A Financial Database for Beginners
“Bloomberg who?” in 6 steps.
By Tristan Rachman, Director of Technology (McGill)
Any person who has tried to find good quality financial data has immediately run into a brick paywall. From paying thousands for a Bloomberg terminal to subscription services offered by other companies, it may initially seem like a dead-end for us Fintech enthusiasts who don’t have access to company funds. More often than not, these individuals happen to be beginner programmers looking for a project to hone their skills and build off of, and that is the particular audience this article aims to serve.
Beginner projects are weird. They’re so essential yet so artificial and often insignificant. Early in a developer’s learning career, the right project choice can mean the difference between giving up and excelling. A significant reason for this is simply because of the nature of these projects: they’re unexciting (who wants to build a calculator?). Beginner projects should inspire you and be something that you can continuously build off of as you progress. This is what the following project guide intends to provide. If you are interested in the financial markets, you can use this to make something impressive and build a key component of your portfolio. Chip away at this thing 30 minutes a day for a year, and I promise you that you will be an exponentially better programmer and have a powerful market tool to boot.
STEP 1: Project Set Up
First and foremost, let’s create a main directory to house our project. You can call it whatever you would like, but for the purposes of this article I named it ‘FinanceApp’. Within this directory create two sub-directories and call them ‘tickerlist’ and ‘dailydata’. Now you’re ready for the next step, choosing the data source.
STEP 2: Data Source (Yahoo Finance API)
The best free alternatives I have found for high quality financial data in 2021 are the Yahoo Finance API and stooq.com. Alpha Vantage is an honourable mention as their data is technically free however you are limited to a certain number of API calls per day and in the long run, when building a comprehensive financial database, this can become quite a nuisance. For learning purposes we will be using the Yahoo Finance API through the ‘yfinance’ Python library. The Yahoo Finance public API has been deprecated since 2012, however, their information has been made available through sources like rapidAPI. In turn, yfinance is a python library which enables you to connect to the Yahoo Finance API and receive pre-formatted data back (in Panda’s DataFrames). This is a huge quality of life improvement and a major contributing factor as to why I personally cannot recommend this library enough for a personal project of this scale. Beyond the scope of this project however, I strongly recommend checking out the other features of this library and what it can do. In particular, how you can use this library to extend the capability of the basic system we make today.

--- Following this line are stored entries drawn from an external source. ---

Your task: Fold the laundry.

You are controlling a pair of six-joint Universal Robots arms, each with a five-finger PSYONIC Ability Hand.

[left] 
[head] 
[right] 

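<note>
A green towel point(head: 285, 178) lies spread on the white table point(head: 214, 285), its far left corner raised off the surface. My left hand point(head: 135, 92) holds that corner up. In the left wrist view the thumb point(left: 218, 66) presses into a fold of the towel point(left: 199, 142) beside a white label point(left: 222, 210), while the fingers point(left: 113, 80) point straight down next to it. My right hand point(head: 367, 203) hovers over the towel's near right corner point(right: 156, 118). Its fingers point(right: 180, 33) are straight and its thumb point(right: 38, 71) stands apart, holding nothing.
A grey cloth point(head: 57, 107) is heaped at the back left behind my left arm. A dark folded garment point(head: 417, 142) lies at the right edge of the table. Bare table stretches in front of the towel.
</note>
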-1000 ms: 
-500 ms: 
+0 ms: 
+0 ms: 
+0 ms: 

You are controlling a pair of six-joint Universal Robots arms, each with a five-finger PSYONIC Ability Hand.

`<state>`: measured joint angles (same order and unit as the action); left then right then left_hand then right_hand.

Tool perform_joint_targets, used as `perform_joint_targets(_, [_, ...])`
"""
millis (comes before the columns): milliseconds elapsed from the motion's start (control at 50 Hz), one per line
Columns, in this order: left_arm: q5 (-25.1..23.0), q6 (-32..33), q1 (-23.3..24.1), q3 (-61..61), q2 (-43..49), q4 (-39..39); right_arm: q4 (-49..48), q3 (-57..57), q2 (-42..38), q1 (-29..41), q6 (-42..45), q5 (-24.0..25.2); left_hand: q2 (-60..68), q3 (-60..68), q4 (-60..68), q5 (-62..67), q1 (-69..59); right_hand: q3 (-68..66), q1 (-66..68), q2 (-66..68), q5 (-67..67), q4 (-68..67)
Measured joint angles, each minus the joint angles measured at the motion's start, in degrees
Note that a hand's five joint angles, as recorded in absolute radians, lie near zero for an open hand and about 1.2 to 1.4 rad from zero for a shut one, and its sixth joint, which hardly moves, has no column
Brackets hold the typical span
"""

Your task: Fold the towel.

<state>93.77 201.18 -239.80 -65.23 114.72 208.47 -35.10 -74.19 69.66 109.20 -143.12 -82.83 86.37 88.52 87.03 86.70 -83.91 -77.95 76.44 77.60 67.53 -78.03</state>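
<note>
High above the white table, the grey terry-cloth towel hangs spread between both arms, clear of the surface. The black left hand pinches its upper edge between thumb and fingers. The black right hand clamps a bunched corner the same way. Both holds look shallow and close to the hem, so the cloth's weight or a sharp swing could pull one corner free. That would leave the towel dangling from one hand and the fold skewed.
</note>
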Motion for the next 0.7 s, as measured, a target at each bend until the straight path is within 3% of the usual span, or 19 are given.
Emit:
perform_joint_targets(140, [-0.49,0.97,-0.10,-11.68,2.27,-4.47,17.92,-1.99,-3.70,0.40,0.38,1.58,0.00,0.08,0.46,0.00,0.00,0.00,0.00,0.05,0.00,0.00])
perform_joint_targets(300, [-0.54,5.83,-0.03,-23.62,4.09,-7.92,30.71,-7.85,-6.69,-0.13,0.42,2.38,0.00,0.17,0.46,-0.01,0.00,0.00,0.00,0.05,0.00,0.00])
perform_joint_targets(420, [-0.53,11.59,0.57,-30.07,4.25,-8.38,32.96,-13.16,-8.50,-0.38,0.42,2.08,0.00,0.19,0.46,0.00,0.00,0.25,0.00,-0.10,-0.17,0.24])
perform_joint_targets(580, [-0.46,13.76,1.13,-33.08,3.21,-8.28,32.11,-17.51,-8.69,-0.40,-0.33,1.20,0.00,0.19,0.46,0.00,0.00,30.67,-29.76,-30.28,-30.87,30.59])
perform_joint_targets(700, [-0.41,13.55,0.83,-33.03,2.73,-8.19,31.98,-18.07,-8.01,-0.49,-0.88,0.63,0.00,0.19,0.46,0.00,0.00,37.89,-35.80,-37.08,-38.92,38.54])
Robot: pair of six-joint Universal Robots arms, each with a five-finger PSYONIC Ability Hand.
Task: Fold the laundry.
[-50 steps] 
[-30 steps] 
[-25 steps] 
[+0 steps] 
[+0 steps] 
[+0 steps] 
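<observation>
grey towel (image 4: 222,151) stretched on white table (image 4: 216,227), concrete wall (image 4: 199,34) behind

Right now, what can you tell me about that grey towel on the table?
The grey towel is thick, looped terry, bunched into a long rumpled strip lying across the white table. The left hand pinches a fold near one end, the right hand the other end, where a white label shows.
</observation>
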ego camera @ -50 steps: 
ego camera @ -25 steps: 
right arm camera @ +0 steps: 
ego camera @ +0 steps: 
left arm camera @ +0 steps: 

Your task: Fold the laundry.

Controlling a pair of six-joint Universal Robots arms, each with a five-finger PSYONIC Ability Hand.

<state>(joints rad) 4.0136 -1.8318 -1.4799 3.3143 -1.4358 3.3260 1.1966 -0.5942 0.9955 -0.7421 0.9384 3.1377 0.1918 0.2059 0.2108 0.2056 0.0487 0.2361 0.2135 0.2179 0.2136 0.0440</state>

STEP 3: Ticker List (Nasdaq Trader)
The next step in any financial data collection journey is finding a list of all the tickers or symbols we need to keep track of. Luckily, there are a few options to choose from here. We will be using nasdaqtrader.com. The symbol lists on this site get updated frequently and keep track of all the companies listed on the Nasdaq, NYSE, and more. Subsequently, this script will be tracking those exchanges, however you are welcome to get ticker lists for any exchange you please, so long as Yahoo Finance tracks the companies.
3a: Download Nasdaq Ticker List
Once you head to the above link, in the bottom left hand corner of the page you will see a drop down menu indicating ‘Downloadable Files’. Select ‘Nasdaq — Listed’ and click ‘Go’. It will take you to a page with raw text output and some information that should look something like this.
As you can see it gives us key information on the companies listed on the Nasdaq. Select and copy all of this text into a text file within your ‘tickerlist’ directory. Name the file ‘nasdaqlisted.txt’.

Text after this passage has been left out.